• ASSIGNMENT: Starting at the line below holding "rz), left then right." and stopping at the line holding "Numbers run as", print every line exactly, both ends included, and leave the rest out.
*** Opening of DATA SHOWN ***
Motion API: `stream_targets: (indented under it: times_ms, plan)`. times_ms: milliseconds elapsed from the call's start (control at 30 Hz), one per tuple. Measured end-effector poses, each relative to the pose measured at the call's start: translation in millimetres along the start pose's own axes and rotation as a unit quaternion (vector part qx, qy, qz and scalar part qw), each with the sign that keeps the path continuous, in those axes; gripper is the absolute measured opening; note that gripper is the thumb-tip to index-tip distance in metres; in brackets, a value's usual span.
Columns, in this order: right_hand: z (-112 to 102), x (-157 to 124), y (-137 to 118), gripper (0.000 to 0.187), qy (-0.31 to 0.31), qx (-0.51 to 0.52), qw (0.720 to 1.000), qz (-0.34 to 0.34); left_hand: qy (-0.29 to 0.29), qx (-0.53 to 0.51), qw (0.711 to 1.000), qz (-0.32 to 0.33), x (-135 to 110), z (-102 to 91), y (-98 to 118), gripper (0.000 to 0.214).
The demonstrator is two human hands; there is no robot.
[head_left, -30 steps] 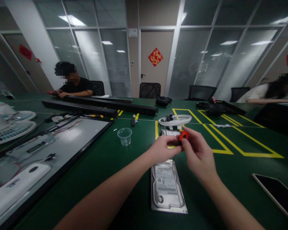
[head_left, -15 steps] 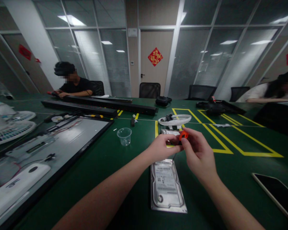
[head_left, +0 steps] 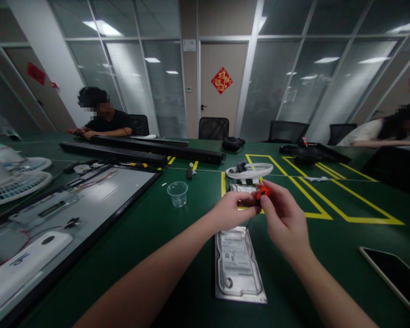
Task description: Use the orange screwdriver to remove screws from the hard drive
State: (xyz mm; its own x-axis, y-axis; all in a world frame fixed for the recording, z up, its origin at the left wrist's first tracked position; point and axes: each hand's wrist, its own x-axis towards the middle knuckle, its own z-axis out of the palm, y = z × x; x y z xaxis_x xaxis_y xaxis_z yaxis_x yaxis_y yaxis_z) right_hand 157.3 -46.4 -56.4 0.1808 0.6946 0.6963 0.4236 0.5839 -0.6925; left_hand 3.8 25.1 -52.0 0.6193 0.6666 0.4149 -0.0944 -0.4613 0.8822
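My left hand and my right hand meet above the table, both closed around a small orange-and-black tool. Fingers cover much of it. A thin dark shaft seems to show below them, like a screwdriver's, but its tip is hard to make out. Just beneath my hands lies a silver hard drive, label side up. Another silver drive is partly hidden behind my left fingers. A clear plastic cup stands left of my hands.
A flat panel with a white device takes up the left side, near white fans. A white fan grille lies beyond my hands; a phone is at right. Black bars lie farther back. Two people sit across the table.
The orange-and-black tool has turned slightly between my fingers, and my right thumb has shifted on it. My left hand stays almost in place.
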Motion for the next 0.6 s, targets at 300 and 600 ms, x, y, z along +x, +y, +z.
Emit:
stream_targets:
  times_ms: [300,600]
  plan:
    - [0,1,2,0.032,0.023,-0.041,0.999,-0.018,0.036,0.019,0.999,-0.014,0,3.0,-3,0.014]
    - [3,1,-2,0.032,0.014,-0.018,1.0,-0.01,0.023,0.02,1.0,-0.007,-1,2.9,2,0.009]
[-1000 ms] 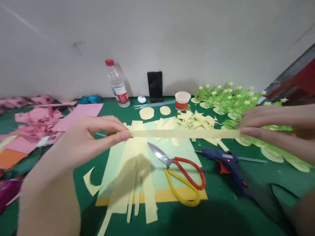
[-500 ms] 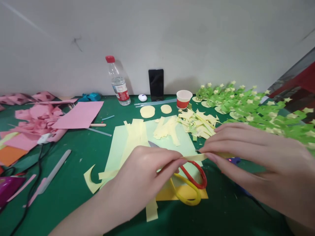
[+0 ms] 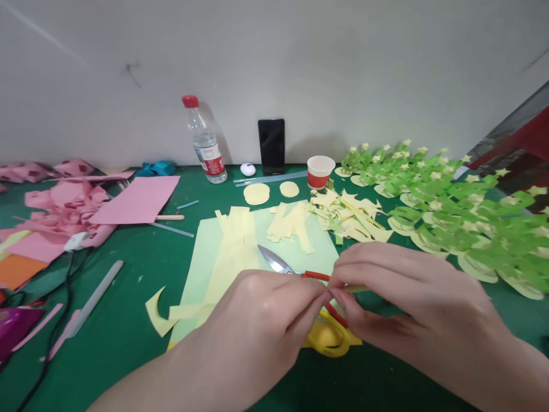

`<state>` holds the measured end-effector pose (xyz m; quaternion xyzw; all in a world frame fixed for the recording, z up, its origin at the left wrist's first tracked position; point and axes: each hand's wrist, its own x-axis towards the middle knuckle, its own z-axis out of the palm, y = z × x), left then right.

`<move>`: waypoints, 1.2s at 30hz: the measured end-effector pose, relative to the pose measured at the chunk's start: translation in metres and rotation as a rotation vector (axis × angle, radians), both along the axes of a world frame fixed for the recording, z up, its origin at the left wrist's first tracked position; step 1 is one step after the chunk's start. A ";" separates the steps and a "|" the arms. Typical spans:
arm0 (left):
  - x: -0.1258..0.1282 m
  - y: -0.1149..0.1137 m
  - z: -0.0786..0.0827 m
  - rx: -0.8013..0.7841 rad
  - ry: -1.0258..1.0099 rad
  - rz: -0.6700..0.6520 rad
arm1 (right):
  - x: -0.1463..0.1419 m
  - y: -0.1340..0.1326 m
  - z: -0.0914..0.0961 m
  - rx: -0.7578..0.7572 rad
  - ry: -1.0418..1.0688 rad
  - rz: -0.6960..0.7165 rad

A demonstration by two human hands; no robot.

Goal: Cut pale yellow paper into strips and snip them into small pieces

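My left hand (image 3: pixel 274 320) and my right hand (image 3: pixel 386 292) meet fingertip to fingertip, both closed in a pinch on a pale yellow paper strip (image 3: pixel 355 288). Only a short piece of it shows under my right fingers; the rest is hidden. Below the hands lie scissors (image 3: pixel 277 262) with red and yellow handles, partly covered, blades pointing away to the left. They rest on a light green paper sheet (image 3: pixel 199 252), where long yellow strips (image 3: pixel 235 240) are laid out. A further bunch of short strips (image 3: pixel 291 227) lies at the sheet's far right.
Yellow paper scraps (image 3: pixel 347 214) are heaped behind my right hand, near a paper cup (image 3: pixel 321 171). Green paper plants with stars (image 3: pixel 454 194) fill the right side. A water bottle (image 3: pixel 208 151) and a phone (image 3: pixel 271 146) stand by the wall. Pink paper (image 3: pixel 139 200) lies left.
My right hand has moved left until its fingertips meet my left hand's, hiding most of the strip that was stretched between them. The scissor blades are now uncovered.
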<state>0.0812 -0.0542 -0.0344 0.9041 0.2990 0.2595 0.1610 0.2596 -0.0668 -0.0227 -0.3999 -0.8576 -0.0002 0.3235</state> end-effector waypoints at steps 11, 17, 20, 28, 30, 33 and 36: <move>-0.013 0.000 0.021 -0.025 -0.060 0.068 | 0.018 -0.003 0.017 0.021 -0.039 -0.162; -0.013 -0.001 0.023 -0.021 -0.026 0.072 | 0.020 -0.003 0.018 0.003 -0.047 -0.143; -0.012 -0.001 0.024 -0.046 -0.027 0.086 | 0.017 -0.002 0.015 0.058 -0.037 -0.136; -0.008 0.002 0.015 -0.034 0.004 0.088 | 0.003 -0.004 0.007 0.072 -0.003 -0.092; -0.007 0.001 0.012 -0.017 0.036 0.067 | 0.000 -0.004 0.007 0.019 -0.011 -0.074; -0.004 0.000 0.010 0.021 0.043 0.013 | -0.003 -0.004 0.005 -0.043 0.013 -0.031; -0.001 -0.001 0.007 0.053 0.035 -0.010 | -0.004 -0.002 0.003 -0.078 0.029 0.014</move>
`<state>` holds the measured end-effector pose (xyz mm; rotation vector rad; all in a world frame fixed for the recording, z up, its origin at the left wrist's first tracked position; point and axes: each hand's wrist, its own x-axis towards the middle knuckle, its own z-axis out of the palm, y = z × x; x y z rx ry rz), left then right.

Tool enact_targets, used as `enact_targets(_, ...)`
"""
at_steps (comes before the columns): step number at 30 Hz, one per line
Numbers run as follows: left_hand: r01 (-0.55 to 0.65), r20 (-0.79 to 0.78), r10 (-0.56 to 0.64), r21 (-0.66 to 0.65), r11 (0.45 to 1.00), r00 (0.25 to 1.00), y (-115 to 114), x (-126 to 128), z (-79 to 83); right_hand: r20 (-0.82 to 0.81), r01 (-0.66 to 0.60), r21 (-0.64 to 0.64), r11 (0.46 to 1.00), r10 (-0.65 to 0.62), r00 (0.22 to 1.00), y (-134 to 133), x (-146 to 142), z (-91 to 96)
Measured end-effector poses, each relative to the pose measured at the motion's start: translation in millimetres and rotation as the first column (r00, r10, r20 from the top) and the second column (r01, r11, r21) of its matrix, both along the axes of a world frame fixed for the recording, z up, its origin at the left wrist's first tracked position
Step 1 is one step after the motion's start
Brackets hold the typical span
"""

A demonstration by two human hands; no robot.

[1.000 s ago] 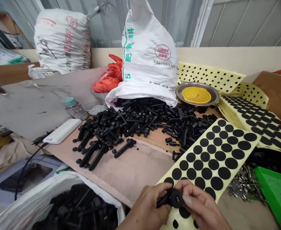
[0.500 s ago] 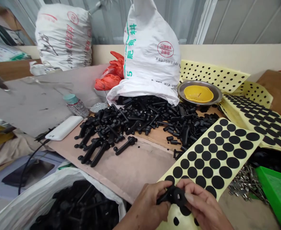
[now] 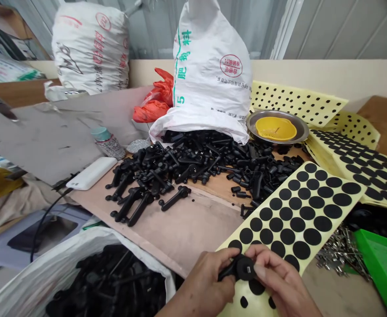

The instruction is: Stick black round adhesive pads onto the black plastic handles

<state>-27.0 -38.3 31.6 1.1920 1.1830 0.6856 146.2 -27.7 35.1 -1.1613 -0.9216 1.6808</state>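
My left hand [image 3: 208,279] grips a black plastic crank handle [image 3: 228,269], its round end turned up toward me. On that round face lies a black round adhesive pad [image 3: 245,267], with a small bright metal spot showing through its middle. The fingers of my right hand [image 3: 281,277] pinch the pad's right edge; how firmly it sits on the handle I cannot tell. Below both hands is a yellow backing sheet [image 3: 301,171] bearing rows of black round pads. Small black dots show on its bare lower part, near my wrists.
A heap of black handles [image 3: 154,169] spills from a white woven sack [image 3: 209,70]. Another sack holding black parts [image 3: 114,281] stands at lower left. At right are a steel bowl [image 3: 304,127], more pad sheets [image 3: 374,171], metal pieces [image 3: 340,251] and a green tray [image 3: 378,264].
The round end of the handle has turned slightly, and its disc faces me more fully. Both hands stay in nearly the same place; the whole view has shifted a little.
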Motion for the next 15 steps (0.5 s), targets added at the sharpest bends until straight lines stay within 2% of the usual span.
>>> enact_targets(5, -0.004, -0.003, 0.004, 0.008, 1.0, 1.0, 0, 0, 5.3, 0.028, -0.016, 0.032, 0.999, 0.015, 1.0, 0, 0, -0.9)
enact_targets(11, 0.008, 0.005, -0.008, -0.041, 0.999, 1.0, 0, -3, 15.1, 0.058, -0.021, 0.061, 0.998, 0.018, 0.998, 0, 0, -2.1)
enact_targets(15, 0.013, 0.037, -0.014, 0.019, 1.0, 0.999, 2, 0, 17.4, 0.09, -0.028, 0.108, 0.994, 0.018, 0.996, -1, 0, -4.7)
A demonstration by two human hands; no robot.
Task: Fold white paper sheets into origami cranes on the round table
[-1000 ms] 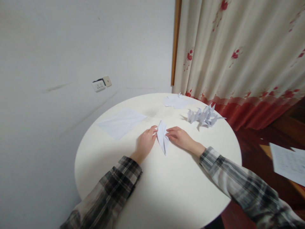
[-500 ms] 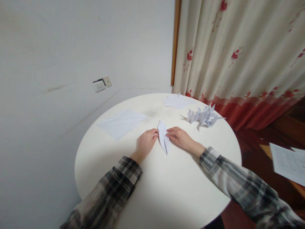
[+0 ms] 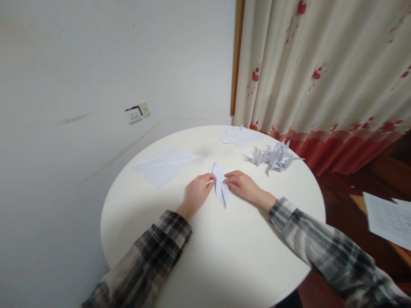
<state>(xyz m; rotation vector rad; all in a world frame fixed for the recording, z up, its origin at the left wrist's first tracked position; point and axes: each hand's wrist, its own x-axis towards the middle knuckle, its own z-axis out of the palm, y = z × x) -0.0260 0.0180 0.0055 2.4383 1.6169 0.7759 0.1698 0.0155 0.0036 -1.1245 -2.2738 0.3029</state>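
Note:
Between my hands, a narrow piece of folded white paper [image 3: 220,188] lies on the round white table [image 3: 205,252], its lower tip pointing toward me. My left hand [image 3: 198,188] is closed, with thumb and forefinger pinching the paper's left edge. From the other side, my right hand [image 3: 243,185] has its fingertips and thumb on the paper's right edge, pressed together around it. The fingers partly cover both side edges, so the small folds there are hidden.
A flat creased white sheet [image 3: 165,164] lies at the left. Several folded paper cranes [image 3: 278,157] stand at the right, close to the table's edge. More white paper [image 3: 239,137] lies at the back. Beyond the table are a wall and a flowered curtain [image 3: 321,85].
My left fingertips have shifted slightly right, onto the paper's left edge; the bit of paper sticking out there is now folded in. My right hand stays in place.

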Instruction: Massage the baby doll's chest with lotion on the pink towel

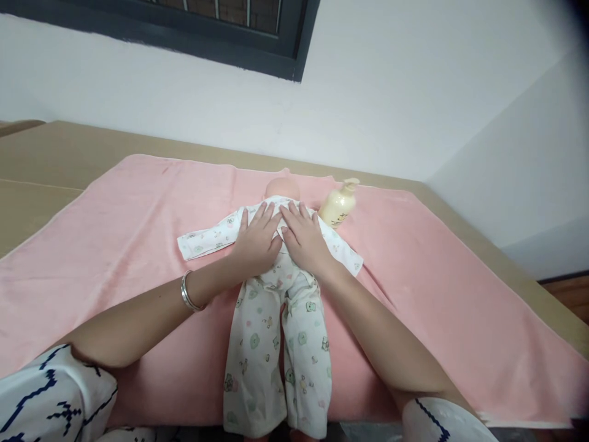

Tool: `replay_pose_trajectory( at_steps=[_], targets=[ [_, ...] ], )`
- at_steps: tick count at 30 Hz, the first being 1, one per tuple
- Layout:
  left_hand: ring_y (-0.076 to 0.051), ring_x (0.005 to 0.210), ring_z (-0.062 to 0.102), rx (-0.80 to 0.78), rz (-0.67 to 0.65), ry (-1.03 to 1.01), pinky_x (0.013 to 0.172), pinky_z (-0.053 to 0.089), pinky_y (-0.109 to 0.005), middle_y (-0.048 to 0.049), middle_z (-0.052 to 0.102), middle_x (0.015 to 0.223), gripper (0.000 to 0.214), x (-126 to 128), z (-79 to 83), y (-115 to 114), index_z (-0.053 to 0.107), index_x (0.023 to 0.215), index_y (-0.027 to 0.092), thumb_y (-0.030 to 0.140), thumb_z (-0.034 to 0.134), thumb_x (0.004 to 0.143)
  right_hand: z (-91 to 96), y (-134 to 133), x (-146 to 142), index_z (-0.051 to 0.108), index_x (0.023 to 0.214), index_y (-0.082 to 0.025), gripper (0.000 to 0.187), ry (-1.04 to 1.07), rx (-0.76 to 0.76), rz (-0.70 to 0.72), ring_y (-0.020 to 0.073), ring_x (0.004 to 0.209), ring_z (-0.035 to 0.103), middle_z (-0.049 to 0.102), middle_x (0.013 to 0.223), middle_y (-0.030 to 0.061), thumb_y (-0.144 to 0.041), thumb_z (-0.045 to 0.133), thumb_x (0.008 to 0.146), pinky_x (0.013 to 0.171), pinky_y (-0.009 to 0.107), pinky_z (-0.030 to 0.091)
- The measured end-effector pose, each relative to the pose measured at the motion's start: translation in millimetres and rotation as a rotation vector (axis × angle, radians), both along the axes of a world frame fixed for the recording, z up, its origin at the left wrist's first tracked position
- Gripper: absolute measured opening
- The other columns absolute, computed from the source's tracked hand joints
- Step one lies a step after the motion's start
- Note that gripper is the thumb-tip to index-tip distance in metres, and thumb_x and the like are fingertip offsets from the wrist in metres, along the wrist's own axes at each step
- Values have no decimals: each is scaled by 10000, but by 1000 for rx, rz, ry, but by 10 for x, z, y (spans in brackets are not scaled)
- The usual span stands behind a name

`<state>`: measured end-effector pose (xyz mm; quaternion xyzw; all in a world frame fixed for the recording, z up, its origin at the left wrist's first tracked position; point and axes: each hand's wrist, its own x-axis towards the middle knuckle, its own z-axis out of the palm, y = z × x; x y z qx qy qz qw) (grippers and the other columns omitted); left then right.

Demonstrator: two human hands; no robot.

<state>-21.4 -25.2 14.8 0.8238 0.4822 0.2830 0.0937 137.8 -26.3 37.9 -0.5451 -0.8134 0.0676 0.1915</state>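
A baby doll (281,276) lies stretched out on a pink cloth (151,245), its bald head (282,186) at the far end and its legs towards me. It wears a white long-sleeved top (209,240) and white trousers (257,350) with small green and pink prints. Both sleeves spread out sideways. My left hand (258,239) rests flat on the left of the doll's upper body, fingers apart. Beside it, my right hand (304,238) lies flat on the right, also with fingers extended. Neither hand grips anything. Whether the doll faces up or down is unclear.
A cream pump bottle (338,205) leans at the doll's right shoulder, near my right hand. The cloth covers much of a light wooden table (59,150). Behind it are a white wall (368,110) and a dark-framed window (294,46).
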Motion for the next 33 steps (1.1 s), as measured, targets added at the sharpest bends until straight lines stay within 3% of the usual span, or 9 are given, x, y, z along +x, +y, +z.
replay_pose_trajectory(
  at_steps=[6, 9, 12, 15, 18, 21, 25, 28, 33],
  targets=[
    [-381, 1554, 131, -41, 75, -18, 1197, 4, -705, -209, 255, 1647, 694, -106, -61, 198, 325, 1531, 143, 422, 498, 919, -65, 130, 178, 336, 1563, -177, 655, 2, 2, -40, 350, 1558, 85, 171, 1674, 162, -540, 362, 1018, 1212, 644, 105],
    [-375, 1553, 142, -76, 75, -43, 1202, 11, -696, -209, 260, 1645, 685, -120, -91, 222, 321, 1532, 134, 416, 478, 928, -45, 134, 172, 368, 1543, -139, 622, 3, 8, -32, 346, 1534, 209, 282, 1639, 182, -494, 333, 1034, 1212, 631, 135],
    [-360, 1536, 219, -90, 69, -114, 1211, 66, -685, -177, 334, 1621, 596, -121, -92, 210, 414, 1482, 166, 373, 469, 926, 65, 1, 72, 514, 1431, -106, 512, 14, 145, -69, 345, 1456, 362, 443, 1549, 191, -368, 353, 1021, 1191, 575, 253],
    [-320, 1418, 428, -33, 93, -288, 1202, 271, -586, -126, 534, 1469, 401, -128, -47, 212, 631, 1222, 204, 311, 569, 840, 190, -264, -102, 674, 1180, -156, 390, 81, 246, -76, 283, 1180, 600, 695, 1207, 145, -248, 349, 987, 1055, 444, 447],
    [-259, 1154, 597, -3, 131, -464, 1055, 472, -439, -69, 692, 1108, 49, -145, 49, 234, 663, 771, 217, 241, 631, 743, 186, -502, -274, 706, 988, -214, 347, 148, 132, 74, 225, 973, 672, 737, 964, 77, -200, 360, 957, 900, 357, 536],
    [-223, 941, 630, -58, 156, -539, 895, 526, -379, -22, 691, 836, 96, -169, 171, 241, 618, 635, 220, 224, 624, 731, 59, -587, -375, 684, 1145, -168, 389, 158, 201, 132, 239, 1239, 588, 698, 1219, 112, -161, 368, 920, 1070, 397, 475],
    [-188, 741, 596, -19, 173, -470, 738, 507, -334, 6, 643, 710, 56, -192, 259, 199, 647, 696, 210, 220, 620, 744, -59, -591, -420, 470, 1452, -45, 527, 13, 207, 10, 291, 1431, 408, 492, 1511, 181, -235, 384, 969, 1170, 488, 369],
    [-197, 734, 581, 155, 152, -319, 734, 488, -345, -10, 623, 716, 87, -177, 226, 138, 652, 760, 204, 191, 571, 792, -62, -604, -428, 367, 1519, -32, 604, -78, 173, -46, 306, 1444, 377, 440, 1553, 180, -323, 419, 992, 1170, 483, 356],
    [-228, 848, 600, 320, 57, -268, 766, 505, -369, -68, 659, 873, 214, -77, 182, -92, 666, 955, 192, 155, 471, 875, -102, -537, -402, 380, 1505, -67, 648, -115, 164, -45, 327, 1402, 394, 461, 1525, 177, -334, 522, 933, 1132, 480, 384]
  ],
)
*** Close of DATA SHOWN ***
• REPLY TO THE EXERCISE:
`<state>` holds the measured end-effector pose (xyz mm; rotation vector rad; all in a world frame fixed for the recording, z up, its origin at the left wrist's first tracked position; point and axes: each hand's wrist, its own x-axis towards the middle knuckle, its own z-axis out of the palm, y = z × x; x y z rx ry rz), left then right.

Tool enact_targets, used as `enact_targets(_, ...)`
"""
at_steps (comes before the columns): step number at 30 Hz, one per line
Numbers run as follows: left_hand: r01 (-0.55 to 0.65), r20 (-0.79 to 0.78), r10 (-0.56 to 0.64), r21 (-0.66 to 0.65), r11 (0.45 to 1.00), r00 (0.25 to 1.00), y (-115 to 114), x (-126 to 128), z (-79 to 83); right_hand: r20 (-0.82 to 0.81), r01 (-0.66 to 0.60), r21 (-0.64 to 0.64), r11 (0.46 to 1.00), r10 (-0.65 to 0.62), r00 (0.22 to 1.00), y (-134 to 133), x (-146 to 142), z (-91 to 96)

The answer was written out completely.